Exercise brief — Please give the records below back in full, exactly as shown.

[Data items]
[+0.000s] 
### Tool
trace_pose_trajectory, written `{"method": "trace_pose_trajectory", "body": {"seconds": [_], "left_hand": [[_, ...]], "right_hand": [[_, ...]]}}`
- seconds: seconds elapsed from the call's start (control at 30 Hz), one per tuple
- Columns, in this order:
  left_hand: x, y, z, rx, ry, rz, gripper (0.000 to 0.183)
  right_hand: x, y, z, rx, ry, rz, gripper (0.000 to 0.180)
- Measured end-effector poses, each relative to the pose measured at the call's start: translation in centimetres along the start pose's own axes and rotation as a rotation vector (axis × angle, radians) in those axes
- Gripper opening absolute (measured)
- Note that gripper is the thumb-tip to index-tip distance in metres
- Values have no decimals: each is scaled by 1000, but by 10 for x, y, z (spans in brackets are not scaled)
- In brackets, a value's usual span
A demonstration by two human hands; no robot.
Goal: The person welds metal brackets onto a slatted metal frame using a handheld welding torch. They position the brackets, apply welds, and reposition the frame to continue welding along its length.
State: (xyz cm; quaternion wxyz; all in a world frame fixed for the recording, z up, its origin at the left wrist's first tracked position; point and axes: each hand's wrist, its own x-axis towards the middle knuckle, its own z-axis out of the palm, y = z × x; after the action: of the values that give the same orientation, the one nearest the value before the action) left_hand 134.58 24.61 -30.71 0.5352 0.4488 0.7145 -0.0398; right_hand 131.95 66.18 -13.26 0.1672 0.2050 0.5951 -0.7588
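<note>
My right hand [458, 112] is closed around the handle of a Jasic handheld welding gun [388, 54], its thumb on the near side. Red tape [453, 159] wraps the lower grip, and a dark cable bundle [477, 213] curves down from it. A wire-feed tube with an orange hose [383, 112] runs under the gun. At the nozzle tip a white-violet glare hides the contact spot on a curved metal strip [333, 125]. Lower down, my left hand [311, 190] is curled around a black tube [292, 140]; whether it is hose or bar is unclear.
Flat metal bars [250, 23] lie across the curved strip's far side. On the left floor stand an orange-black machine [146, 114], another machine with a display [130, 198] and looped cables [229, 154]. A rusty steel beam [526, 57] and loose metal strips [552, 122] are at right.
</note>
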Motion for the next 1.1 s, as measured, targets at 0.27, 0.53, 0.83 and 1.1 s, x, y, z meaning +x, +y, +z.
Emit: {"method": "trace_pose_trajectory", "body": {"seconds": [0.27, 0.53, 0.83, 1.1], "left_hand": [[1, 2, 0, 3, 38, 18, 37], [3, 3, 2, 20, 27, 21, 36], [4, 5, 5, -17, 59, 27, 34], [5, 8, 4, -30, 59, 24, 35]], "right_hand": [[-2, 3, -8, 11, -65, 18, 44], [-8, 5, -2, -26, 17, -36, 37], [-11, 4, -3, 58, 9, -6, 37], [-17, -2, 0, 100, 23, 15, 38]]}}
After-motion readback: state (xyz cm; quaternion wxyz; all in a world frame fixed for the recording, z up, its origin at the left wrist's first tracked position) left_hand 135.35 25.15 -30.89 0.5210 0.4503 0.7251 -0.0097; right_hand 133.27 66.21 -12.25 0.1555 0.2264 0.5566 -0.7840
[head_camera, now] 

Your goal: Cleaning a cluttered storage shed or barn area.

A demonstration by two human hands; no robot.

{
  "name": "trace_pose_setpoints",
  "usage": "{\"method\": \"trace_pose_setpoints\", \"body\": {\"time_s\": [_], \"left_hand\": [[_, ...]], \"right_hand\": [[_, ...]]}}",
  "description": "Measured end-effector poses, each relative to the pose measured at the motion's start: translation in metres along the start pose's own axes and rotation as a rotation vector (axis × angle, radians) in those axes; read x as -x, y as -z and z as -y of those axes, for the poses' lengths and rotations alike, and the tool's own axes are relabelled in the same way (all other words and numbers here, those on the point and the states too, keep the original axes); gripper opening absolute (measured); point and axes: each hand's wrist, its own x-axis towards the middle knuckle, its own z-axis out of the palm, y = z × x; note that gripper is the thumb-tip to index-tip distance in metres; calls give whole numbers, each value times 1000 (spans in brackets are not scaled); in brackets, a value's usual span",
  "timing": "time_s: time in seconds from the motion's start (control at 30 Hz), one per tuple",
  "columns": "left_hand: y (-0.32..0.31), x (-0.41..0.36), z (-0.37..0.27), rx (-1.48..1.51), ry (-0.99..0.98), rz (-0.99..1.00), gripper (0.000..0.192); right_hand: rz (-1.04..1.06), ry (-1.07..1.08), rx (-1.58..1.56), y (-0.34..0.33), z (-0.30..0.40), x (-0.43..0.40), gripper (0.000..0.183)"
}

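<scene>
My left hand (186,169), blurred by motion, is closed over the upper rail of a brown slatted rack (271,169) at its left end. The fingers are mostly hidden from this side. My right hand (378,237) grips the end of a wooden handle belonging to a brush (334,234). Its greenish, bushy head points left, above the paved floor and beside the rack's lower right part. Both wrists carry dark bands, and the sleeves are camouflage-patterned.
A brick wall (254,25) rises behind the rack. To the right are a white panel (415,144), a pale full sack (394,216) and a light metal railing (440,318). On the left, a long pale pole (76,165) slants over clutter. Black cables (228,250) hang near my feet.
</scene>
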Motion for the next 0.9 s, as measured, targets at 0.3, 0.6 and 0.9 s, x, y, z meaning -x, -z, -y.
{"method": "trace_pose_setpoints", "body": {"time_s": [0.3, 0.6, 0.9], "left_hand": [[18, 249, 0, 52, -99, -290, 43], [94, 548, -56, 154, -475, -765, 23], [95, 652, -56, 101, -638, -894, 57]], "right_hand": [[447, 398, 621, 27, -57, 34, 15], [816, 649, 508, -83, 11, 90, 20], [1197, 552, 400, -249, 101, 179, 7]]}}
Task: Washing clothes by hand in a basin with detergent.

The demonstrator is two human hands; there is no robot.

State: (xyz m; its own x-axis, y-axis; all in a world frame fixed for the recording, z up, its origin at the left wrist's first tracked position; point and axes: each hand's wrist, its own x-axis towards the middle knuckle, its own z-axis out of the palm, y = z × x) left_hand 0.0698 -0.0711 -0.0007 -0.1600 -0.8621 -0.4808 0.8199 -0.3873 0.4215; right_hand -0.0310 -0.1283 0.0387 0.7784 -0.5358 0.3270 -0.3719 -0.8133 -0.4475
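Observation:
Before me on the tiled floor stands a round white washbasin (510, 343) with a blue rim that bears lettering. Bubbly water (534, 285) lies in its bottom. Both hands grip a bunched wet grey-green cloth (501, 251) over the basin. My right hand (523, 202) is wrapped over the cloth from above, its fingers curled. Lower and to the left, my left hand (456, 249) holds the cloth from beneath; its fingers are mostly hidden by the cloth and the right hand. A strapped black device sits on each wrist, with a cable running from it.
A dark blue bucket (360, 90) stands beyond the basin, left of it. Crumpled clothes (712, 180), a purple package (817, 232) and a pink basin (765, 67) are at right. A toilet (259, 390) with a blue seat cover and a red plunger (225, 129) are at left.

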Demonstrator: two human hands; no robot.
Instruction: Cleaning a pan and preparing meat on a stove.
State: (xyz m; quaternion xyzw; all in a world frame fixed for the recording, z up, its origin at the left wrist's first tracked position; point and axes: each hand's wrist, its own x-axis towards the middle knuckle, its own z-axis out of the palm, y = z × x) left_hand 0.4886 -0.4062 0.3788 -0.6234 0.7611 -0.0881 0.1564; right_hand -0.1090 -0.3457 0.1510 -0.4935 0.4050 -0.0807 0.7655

Response below —
[+0.000s] 
### Tool
trace_pose_trajectory, written `{"method": "trace_pose_trajectory", "body": {"seconds": [_], "left_hand": [[_, ...]], "right_hand": [[_, ...]]}}`
- seconds: seconds elapsed from the call's start (control at 30 Hz), one per tuple
- Columns, in this order:
  left_hand: x, y, z, rx, ry, rz, gripper (0.000 to 0.183)
  right_hand: x, y, z, rx, ry, rz, gripper (0.000 to 0.180)
- Measured end-effector poses, each relative to the pose measured at the call's start: translation in centimetres along the start pose's own axes and rotation as a rotation vector (axis × angle, radians) in those axes
- Gripper opening absolute (measured)
- Note that gripper is the thumb-tip to index-tip distance in metres
- Values have no decimals: each is scaled by 1000, but by 10 for x, y, z (spans in brackets are not scaled)
- In brackets, a value's usual span
A demonstration by two human hands; no robot.
Goal: The person welds metal brackets onto a slatted metal frame using a handheld welding torch. They position the brackets, apply welds, and reposition the frame to continue welding along its length.
State: (xyz cm; quaternion wxyz; all in a world frame fixed for the recording, z up, its origin at the left wrist's first tracked position; point and axes: each hand's wrist, its own x-axis towards the middle knuckle, its own z-axis out of the palm, y = z × x; after the action: of the values that give the same orientation, the one nearest the value before the action) left_hand 134.58 24.61 -30.71 0.5352 0.4488 0.7145 -0.0398; right_hand 131.95 66.18 -13.26 0.1672 0.2050 0.5951 -0.7588
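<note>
My right hand [458, 112] is closed around the handle of a Jasic handheld welding gun [388, 54], its thumb on the near side. Red tape [453, 159] wraps the lower grip, and a dark cable bundle [477, 213] curves down from it. A wire-feed tube with an orange hose [383, 112] runs under the gun. At the nozzle tip a white-violet glare hides the contact spot on a curved metal strip [333, 125]. Lower down, my left hand [311, 190] is curled around a black tube [292, 140]; whether it is hose or bar is unclear.
Flat metal bars [250, 23] lie across the curved strip's far side. On the left floor stand an orange-black machine [146, 114], another machine with a display [130, 198] and looped cables [229, 154]. A rusty steel beam [526, 57] and loose metal strips [552, 122] are at right.
</note>
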Motion for the next 1.1 s, as measured, targets at 0.27, 0.53, 0.83 and 1.1 s, x, y, z meaning +x, +y, +z.
Emit: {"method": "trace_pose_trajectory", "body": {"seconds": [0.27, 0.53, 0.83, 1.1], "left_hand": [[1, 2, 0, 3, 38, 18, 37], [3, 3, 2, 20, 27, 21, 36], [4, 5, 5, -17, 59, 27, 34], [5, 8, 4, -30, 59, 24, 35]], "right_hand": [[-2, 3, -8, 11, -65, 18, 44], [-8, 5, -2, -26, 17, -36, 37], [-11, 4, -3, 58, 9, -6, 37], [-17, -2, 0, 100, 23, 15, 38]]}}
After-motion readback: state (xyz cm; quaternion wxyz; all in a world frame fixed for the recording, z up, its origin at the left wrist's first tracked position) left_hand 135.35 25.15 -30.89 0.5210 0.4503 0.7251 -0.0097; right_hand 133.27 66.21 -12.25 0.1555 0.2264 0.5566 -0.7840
[head_camera, now] 

Your goal: Cleaning a cluttered storage shed or barn area.

A demonstration by two human hands; no robot.

{
  "name": "trace_pose_setpoints",
  "usage": "{\"method\": \"trace_pose_setpoints\", \"body\": {\"time_s\": [_], \"left_hand\": [[_, ...]], \"right_hand\": [[_, ...]]}}",
  "description": "Measured end-effector poses, each relative to the pose measured at the motion's start: translation in metres along the start pose's own axes and rotation as a rotation vector (axis × angle, radians) in those axes; read x as -x, y as -z and z as -y of those axes, for the poses' lengths and rotations alike, and the tool's own axes are relabelled in the same way (all other words and numbers here, those on the point and the states too, keep the original axes); gripper opening absolute (measured); point and axes: each hand's wrist, its own x-axis towards the middle knuckle, its own z-axis out of the palm, y = z × x; note that gripper is the thumb-tip to index-tip distance in metres; calls give whole numbers, each value times 1000 (spans in brackets are not scaled); in brackets, a value's usual span",
  "timing": "time_s: time in seconds from the motion's start (control at 30 Hz), one per tuple",
  "columns": "left_hand: y (-0.32..0.31), x (-0.41..0.36), z (-0.37..0.27), rx (-1.48..1.51), ry (-0.99..0.98), rz (-0.99..1.00), gripper (0.000..0.192); right_hand: rz (-1.04..1.06), ry (-1.07..1.08), rx (-1.58..1.56), y (-0.34..0.33), z (-0.30..0.40), x (-0.43..0.40), gripper (0.000..0.183)"
}

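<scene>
My left hand (186,169), blurred by motion, is closed over the upper rail of a brown slatted rack (271,169) at its left end. The fingers are mostly hidden from this side. My right hand (378,237) grips the end of a wooden handle belonging to a brush (334,234). Its greenish, bushy head points left, above the paved floor and beside the rack's lower right part. Both wrists carry dark bands, and the sleeves are camouflage-patterned.
A brick wall (254,25) rises behind the rack. To the right are a white panel (415,144), a pale full sack (394,216) and a light metal railing (440,318). On the left, a long pale pole (76,165) slants over clutter. Black cables (228,250) hang near my feet.
</scene>
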Motion for the next 0.9 s, as measured, targets at 0.3, 0.6 and 0.9 s, x, y, z meaning -x, -z, -y.
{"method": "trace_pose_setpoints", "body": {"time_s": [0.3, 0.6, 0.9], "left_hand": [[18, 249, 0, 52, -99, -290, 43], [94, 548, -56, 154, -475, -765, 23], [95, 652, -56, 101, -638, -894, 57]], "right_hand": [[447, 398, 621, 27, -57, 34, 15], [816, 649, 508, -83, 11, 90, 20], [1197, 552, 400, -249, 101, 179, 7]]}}
Task: Washing clothes by hand in a basin with detergent.

The demonstrator is two human hands; there is no robot.

State: (xyz m; its own x-axis, y-axis; all in a world frame fixed for the recording, z up, its origin at the left wrist's first tracked position; point and axes: each hand's wrist, its own x-axis towards the middle knuckle, its own z-axis out of the palm, y = z × x) left_hand 0.0698 -0.0711 -0.0007 -0.1600 -0.8621 -0.4808 0.8199 -0.3873 0.4215; right_hand -0.0310 -0.1283 0.0387 0.7784 -0.5358 0.3270 -0.3719 -0.8133 -0.4475
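Observation:
Before me on the tiled floor stands a round white washbasin (510, 343) with a blue rim that bears lettering. Bubbly water (534, 285) lies in its bottom. Both hands grip a bunched wet grey-green cloth (501, 251) over the basin. My right hand (523, 202) is wrapped over the cloth from above, its fingers curled. Lower and to the left, my left hand (456, 249) holds the cloth from beneath; its fingers are mostly hidden by the cloth and the right hand. A strapped black device sits on each wrist, with a cable running from it.
A dark blue bucket (360, 90) stands beyond the basin, left of it. Crumpled clothes (712, 180), a purple package (817, 232) and a pink basin (765, 67) are at right. A toilet (259, 390) with a blue seat cover and a red plunger (225, 129) are at left.
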
Demonstrator: two human hands; no robot.
Instruction: Cleaning a pan and preparing meat on a stove.
State: (xyz m; quaternion xyzw; all in a world frame fixed for the recording, z up, its origin at the left wrist's first tracked position; point and axes: each hand's wrist, its own x-axis towards the middle knuckle, its own z-axis out of the palm, y = z × x) left_hand 0.4886 -0.4062 0.3788 -0.6234 0.7611 -0.0881 0.1564; right_hand -0.1090 -0.3457 0.1510 -0.4935 0.4050 -0.0807 0.7655

The complete answer has been given.